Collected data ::
* * *

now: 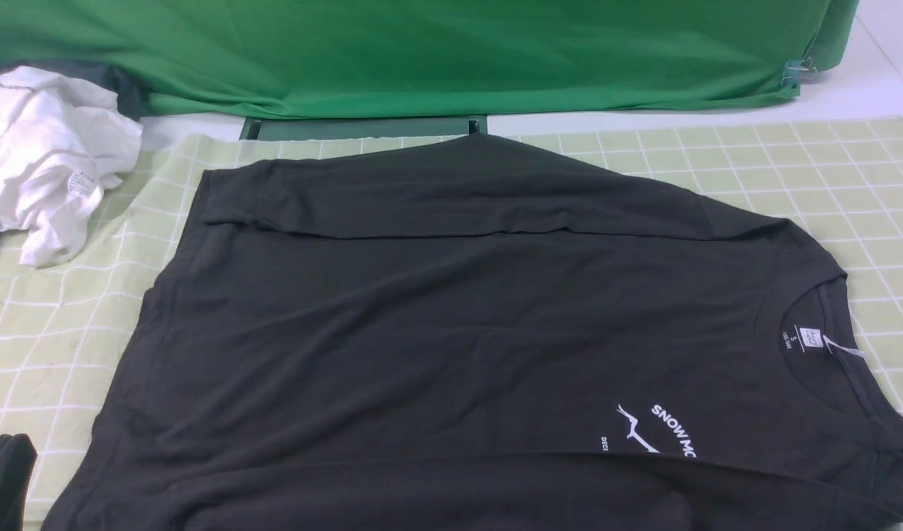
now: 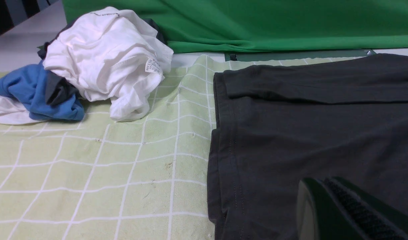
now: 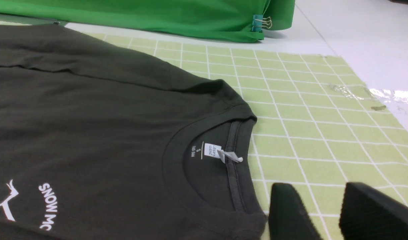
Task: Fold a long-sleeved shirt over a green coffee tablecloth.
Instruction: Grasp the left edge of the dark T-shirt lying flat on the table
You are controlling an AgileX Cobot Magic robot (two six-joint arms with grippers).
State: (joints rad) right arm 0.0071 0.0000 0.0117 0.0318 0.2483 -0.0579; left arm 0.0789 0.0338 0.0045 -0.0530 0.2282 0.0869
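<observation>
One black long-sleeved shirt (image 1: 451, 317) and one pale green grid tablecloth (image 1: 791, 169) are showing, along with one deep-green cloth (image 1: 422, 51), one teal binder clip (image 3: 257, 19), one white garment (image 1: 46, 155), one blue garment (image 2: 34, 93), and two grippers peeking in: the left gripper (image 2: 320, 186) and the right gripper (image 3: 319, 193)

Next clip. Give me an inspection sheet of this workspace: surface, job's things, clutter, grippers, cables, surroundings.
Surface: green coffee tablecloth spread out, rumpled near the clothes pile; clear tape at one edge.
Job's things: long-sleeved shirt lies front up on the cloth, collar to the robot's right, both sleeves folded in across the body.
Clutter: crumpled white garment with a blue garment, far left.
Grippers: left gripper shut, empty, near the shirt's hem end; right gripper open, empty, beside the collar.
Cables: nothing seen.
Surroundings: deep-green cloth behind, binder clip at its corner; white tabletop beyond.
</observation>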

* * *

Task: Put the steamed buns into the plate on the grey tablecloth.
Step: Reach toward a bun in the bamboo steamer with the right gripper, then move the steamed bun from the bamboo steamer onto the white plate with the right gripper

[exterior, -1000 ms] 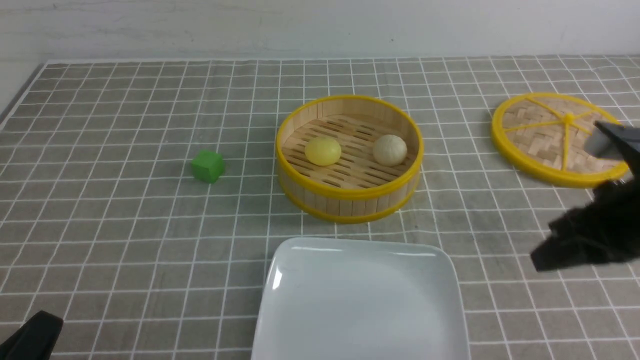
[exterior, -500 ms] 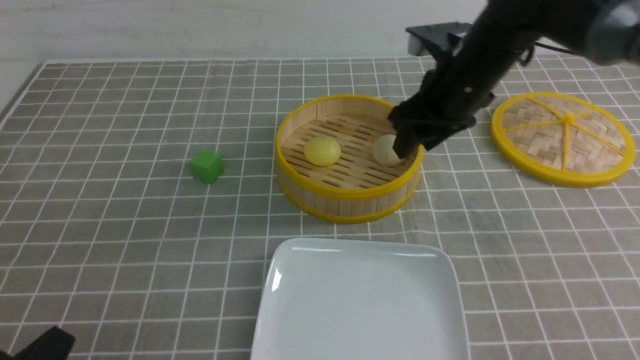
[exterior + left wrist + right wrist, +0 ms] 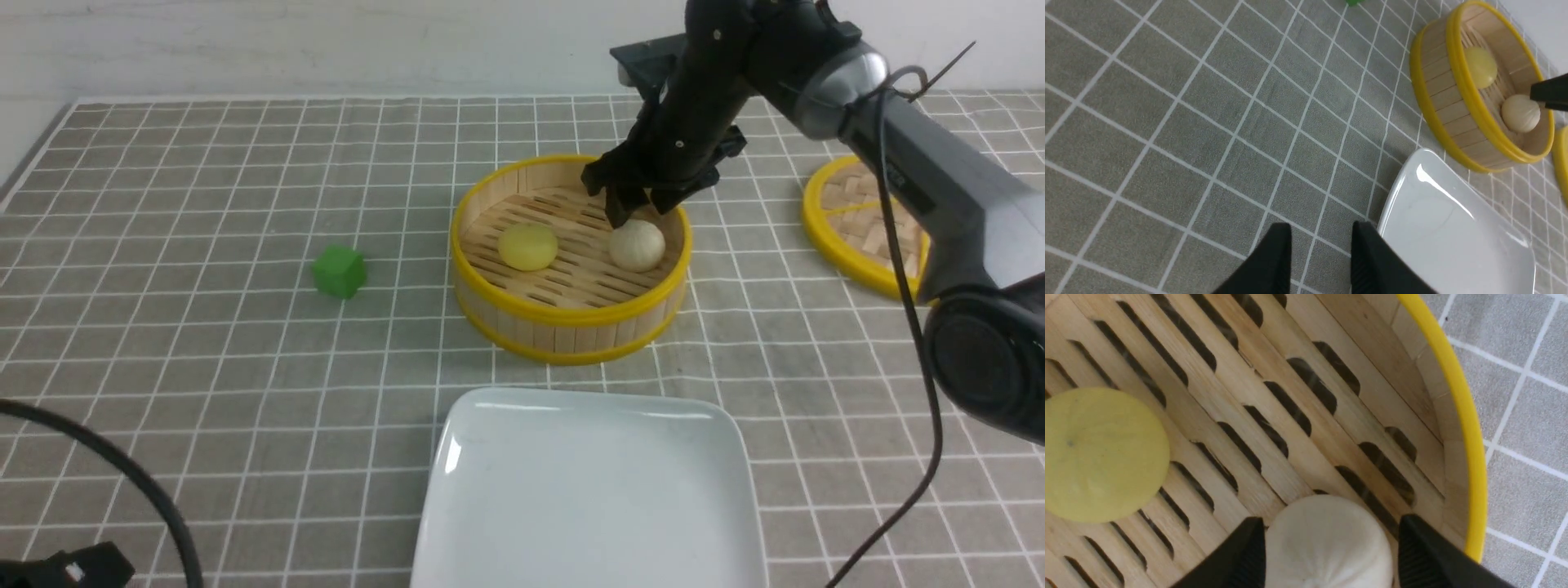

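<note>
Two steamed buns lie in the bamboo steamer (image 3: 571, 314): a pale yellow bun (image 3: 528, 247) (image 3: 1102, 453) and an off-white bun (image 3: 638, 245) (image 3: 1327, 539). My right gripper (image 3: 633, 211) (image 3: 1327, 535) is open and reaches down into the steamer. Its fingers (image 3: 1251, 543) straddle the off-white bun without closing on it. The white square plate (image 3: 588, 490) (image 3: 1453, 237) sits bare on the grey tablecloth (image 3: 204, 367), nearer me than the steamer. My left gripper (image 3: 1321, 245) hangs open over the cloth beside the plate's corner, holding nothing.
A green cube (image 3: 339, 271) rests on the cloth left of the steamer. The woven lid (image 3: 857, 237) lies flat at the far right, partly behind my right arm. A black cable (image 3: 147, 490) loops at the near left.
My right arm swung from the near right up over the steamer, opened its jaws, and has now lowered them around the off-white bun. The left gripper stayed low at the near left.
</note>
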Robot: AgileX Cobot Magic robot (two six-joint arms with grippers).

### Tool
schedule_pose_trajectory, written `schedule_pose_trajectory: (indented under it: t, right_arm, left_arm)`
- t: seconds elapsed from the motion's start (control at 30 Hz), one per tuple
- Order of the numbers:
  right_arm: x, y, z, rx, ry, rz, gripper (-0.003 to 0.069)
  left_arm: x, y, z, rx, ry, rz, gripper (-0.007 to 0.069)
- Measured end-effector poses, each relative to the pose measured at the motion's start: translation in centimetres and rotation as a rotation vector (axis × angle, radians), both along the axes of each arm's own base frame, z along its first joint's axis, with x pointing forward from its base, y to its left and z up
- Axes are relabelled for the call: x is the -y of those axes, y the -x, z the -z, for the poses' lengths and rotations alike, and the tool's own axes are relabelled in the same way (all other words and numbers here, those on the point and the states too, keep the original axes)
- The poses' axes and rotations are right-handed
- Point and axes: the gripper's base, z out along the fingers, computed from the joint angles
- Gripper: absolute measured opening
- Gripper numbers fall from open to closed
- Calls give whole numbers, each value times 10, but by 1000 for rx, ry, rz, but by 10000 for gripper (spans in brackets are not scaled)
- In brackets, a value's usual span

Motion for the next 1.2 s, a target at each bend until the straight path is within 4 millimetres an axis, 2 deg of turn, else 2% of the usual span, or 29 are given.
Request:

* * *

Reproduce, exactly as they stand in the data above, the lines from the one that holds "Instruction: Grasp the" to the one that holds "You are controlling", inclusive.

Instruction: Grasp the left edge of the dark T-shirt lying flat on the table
You are controlling an AgileX Cobot Magic robot (two six-joint arms with grippers).

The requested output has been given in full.